=== Exercise ===
Check each line of the records below for the string "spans", then state how many lines contain it, with no other output.

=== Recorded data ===
======

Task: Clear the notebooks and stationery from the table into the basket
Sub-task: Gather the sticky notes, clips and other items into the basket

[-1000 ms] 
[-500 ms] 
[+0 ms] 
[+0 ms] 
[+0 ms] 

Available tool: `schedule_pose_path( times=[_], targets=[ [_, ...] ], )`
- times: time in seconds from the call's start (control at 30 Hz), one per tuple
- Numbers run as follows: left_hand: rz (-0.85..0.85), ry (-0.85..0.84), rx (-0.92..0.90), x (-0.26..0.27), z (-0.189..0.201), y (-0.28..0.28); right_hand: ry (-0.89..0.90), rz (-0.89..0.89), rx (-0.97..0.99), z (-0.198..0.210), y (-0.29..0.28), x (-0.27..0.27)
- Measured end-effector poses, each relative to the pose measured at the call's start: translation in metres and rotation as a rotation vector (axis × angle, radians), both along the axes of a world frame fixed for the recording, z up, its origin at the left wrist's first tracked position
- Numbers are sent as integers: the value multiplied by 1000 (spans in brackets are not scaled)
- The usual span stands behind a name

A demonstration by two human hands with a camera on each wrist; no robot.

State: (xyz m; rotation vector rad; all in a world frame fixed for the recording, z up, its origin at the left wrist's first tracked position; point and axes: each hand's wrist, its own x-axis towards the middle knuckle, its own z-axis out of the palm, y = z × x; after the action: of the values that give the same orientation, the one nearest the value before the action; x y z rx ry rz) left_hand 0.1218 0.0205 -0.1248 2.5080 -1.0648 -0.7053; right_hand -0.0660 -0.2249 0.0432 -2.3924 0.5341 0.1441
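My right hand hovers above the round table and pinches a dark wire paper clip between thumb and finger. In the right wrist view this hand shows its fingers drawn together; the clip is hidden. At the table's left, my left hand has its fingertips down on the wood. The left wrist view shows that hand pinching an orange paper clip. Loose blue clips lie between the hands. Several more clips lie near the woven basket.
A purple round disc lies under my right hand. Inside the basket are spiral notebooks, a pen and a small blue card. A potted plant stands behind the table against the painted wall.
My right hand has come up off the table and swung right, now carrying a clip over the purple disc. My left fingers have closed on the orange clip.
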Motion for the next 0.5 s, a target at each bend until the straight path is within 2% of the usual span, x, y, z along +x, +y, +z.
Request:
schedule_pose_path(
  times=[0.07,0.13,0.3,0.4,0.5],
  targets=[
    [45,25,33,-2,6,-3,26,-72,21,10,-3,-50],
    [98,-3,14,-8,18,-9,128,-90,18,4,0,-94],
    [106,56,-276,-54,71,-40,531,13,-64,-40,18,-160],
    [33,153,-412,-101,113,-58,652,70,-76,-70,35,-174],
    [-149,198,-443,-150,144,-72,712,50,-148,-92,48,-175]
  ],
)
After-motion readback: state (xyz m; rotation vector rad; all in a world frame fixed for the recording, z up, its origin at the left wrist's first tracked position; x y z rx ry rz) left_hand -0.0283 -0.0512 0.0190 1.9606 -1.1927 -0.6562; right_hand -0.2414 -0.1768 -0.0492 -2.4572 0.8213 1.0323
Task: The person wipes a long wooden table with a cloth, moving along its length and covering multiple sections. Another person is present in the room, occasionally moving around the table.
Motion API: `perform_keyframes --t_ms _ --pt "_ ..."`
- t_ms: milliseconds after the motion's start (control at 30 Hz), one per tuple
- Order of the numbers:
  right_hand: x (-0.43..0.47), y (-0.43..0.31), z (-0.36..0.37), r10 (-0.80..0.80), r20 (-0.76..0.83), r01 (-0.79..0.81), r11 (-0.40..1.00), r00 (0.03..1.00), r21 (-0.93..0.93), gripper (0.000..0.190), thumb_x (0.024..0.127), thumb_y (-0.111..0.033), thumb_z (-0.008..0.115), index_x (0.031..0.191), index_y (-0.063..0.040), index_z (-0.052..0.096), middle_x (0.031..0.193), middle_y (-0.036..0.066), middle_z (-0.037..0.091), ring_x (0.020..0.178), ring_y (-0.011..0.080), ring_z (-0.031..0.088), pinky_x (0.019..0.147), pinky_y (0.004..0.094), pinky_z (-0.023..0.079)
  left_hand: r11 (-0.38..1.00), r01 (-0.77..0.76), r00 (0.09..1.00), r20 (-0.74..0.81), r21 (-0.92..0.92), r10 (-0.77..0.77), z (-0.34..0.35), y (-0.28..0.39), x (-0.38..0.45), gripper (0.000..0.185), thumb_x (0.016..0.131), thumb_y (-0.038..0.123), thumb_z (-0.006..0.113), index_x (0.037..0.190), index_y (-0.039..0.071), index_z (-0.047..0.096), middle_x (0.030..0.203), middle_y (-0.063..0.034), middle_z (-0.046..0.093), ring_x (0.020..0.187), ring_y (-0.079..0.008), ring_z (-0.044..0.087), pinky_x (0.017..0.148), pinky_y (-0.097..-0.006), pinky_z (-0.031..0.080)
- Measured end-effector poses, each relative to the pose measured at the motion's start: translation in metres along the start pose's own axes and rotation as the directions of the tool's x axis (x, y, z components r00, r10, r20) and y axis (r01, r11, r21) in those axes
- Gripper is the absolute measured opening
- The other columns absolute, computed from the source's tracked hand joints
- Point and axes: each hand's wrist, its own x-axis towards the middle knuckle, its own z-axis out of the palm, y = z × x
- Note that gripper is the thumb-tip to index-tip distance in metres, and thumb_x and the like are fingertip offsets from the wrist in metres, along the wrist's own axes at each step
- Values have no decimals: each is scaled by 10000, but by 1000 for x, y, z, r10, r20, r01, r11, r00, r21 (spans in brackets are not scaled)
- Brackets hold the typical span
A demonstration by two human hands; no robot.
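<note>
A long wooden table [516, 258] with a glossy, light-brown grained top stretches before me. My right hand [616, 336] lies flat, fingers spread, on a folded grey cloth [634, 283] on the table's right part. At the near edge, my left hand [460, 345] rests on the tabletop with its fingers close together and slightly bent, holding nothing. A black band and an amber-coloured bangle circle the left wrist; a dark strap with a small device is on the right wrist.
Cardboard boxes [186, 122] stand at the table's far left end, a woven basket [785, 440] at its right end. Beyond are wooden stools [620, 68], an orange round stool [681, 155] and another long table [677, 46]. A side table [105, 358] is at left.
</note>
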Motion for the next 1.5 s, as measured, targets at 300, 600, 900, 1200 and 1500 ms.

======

=== Response to the task ===
2